Irastorza made his official competitive debut for the first team on matchday 14 of the 1933–34 La Liga, starting in a 4–0 loss to FC Barcelona at the Camp de Les Corts on 4 February 1934, and in doing so at the age of 15 years and 288 days, he not only became the youngest player in the club's history (a record that he still holds), but also the youngest in La Liga's then-short history, becoming the first-ever under 16 player to feature in the Spanish top-flight. He held this record for just five years, until it was broken by Sansón, who debuted in 1939, aged 15 years and 255 days. Irastorza is currently the third youngest player in the Spanish top-flight, hedging out by just one day the fourth-placed Óscar Ramón, who also made his debut at the home of FC Barcelona, and also in a 4–0 loss. Donostia's coach, Harry Lowe, decided to give this debut to Irastorza because he had been impressed by his performances in the youth teams. The chronicles of the time say that he was a "very brave" midfielder, despite his age.

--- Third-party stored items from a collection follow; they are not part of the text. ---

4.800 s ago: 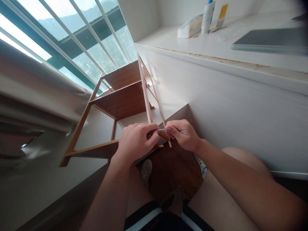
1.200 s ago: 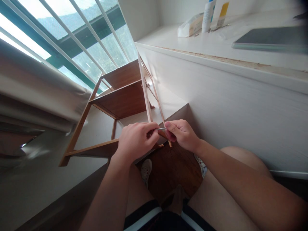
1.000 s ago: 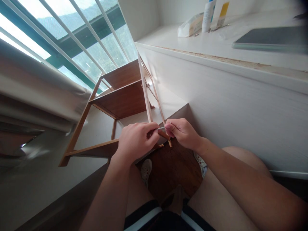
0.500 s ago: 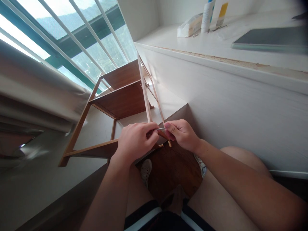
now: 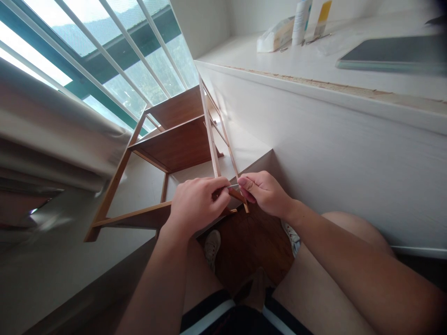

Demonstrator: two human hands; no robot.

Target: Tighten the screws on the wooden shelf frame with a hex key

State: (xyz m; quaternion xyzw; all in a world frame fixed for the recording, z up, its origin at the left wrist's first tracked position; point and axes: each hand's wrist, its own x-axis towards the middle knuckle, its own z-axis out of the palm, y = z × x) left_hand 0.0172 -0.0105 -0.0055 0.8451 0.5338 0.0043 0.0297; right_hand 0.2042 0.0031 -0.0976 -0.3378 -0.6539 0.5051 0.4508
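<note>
My left hand (image 5: 199, 204) is closed at the near corner of a wooden shelf frame (image 5: 213, 149), its thumb and forefinger pinched around one end of a thin metal rod (image 5: 233, 186). Whether those fingers also grip the wood is hidden. From the other side, my right hand (image 5: 263, 193) holds the rod's other end between thumb and curled fingers. Only a short stretch of the rod shows between the hands. The frame is tilted, with brown boards (image 5: 174, 144) set between its slim legs.
Along the right runs a white ledge (image 5: 244, 58) with a chipped edge. On it are a white tube (image 5: 301, 23), a plastic-wrapped packet (image 5: 275, 35), a yellow-topped item (image 5: 323, 18) and a dark flat device (image 5: 394, 53). Curtains (image 5: 52, 121) and a barred window (image 5: 122, 51) are left.
My right hand has shifted up very slightly and tipped the visible rod a little. My left hand and the shelf frame look unmoved.
</note>
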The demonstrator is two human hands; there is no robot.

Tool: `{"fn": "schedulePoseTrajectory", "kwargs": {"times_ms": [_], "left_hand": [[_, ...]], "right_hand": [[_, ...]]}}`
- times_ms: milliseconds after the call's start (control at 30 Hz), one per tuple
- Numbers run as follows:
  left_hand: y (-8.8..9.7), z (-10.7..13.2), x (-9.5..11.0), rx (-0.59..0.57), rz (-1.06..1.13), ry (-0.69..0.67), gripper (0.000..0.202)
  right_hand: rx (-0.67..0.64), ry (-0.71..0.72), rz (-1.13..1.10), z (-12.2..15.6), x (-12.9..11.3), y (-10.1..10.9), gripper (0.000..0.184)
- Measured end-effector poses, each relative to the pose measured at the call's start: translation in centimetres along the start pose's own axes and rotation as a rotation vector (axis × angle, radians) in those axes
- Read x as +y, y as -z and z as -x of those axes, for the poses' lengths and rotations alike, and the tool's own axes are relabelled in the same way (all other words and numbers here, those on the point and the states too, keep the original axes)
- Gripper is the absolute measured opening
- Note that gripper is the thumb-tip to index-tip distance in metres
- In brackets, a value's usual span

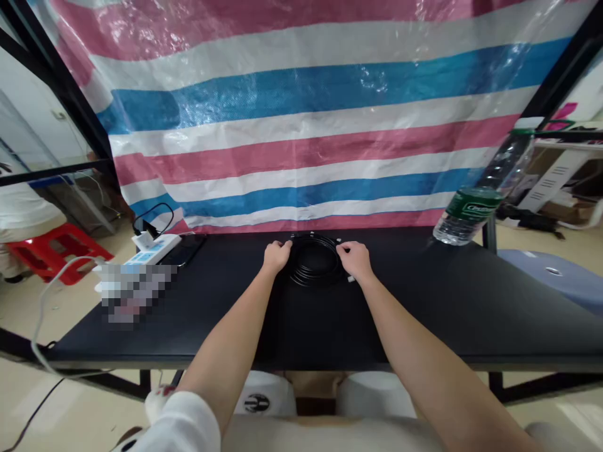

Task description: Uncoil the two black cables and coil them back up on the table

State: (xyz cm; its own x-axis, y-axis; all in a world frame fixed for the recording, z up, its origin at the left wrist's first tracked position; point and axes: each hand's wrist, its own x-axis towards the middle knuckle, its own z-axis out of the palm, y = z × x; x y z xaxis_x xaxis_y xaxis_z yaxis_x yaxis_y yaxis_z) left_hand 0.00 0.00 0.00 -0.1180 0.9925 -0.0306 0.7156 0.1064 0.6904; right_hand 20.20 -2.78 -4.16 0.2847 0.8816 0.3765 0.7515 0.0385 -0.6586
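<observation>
A coil of black cable (313,277) lies on the black tabletop (226,326), straight in front of me. Closed at the coil's left edge is my left hand (277,256), its thumb and fingers pinching the loops. My right hand (357,260) grips the opposite side, with thumb and forefinger together on the cable. Several small pale pieces show around the coil, one of them (351,278) just below my right fingers; they are too small to name.
On the left are a white power strip (151,249) with a plug, a dark phone-like slab (186,250) and a blurred-out patch. A large water bottle (475,198) stands at the right. Behind the table hangs a striped plastic sheet (301,147). A red stool (59,251) is at far left.
</observation>
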Motion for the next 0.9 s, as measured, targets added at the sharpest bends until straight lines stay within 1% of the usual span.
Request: {"fn": "schedulePoseTrajectory", "kwargs": {"times_ms": [67,133,233,300,400,467,533,600,667,767,833,900], "left_hand": [[-0.1,-0.5,0.5,-0.024,-0.008,0.053,0.048],[-0.5,-0.6,0.7,0.003,-0.027,0.067,0.049],[-1.2,0.0,0.3,0.098,-0.071,-0.002,0.041],[-1.4,0.5,-0.1,0.097,-0.081,-0.049,0.036],[-1.1,0.9,-0.7,0.057,-0.061,-0.093,0.031],[-0.8,0.9,-0.8,0.057,-0.036,-0.096,0.030],[-0.8,1.0,-0.8,0.085,-0.011,-0.087,0.029],[-1.0,1.1,-0.8,0.130,0.014,-0.091,0.030],[-1.3,1.3,-0.7,0.181,0.043,-0.117,0.031],[-1.6,1.7,-0.6,0.228,0.072,-0.223,0.037],[-1.7,1.9,-0.5,0.196,0.064,-0.307,0.040],[-1.8,1.9,-0.5,0.127,0.031,-0.327,0.038]], "right_hand": [[0.012,0.004,0.040,-0.1,0.1,-0.2,0.021],[0.022,0.004,0.070,-0.1,0.2,-0.4,0.021],[0.014,0.000,0.057,-0.3,0.4,-0.7,0.019],[-0.006,-0.029,0.036,-0.4,0.6,-1.0,0.020],[-0.028,-0.075,0.022,-0.4,0.9,-1.4,0.020],[-0.020,-0.078,0.001,-0.5,1.0,-1.5,0.017],[-0.003,-0.086,-0.038,-0.4,1.0,-1.3,0.017],[0.027,-0.101,-0.085,-0.3,0.7,-0.8,0.018],[0.094,-0.086,-0.121,-0.1,0.3,-0.3,0.018],[0.206,-0.002,-0.188,0.2,-0.5,0.3,0.017],[0.210,0.021,-0.277,0.3,-0.8,0.3,0.017],[0.165,-0.001,-0.383,0.3,-0.8,0.2,0.016]]}}
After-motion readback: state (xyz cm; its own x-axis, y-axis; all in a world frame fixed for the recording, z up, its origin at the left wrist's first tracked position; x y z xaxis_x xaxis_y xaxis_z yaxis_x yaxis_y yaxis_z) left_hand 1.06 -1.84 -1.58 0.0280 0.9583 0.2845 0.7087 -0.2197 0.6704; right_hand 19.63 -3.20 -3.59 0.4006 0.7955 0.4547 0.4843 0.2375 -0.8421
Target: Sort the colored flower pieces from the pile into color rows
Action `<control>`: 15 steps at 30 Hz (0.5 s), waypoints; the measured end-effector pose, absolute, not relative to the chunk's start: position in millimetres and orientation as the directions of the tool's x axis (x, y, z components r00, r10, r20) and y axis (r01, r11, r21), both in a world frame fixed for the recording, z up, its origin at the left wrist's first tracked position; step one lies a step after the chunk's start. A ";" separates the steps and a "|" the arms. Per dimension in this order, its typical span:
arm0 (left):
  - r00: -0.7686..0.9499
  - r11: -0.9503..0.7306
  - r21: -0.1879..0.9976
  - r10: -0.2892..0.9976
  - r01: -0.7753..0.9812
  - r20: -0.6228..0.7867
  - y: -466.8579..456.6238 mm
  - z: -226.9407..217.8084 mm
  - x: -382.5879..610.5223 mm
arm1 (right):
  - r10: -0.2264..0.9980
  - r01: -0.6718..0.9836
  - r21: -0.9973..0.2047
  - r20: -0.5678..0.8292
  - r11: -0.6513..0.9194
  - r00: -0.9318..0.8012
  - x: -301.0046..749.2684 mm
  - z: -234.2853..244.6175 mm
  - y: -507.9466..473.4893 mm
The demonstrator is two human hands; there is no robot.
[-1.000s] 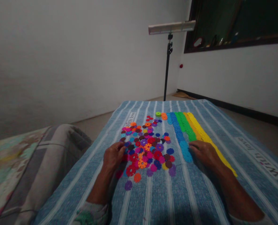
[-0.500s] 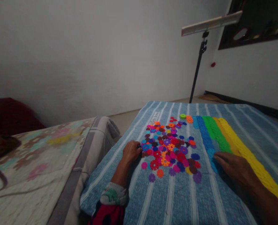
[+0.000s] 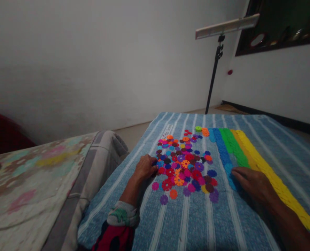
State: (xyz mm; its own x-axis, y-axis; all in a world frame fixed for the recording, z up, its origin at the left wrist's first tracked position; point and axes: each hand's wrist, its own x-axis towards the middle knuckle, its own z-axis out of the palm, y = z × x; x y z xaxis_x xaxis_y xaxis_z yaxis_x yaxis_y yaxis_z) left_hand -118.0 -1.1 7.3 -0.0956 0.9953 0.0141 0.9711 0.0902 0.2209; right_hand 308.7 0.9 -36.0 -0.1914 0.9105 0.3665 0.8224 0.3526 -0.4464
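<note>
Many small flower-shaped discs point(image 3: 185, 164) in mixed colours lie scattered on the blue striped cloth point(image 3: 168, 223). At the left edge of this pile, my left hand point(image 3: 145, 167) has its fingers closed together; something dark blue shows at the tips, too small to make out. My right hand point(image 3: 256, 183) is closed at the near end of a blue row point(image 3: 222, 146), its fingertips on light blue discs point(image 3: 230, 174). Beside it run overlapping rows of green discs point(image 3: 232, 144) and yellow discs point(image 3: 270, 167), with an orange-yellow row point(image 3: 242, 148) between them.
Lime green discs point(image 3: 198, 129) and orange discs point(image 3: 205, 131) sit at the far end of the rows. A floral-covered surface point(image 3: 47, 174) stands to the left across a gap. Behind the table rises a black stand point(image 3: 214, 73) with a flat panel.
The whole scene has shifted slightly left as the head view turned. Both hands stay at about the same spots on the cloth, left at the pile and right at the blue row.
</note>
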 end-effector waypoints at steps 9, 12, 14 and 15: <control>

Irastorza had to wait seven months for his next competitive first-team match, which finally came on 16 September in a Copa Vasca match against Alavés. He became a regular for Donostia in the league in 1935, playing 14 matches between January and April, most notably in a 7–1 loss to Valencia at the Mestalla Stadium on 24 March 1935, where the 16-year-old Irastorza played alongside his 48-year-old coach Harry Lowe, who thus became the oldest player in La Liga that day. The age difference between them was 31 years and 255 days, which remains the biggest age difference between partners in La Liga's history. However, Irastorza was the more experienced one between the two of them since he had already played over 10 league matches while Lowe was making his competitive debut in Spanish football. In fact, Lowe's appearance in the game was nothing more than an emergency as Donostia went to Valencia with only 11 men and then one of them got injured just before the kick-off, so Lowe was forced to include himself in the line-up.

At the end of the 1934–35 season, Donostia was relegated to the Segunda División, so Irastorza left the club, but not before making his Copa del Rey debut against Real Unión in the first leg of the fifth round of the 1935 Copa del Presidente de la República; he also played the second leg and a tiebreaker in an eventual loss. He played for Osasuna until the Spanish Civil War broke out. Afterwards, he continued playing there until his return to Real Sociedad in the 1941–42 season. He retired in the following season playing for Murcia.

In total, Irastorza played 33 matches for Real Sociedad; 22 in La Liga, 8 in the Copa Vasca and 3 in the Copa del Rey; but failed to score a single goal. He left the club with a record of 9 wins, 2 draws, and 22 losses. Aged 15 years and 288 days, Irastorza remains the youngest player in the history of Real Sociedad to play in La Liga, and by quite some distance, since the player who came the closest to breaking this record, Ander Barrenetxea, debuted at the age of 16 years and 359 days.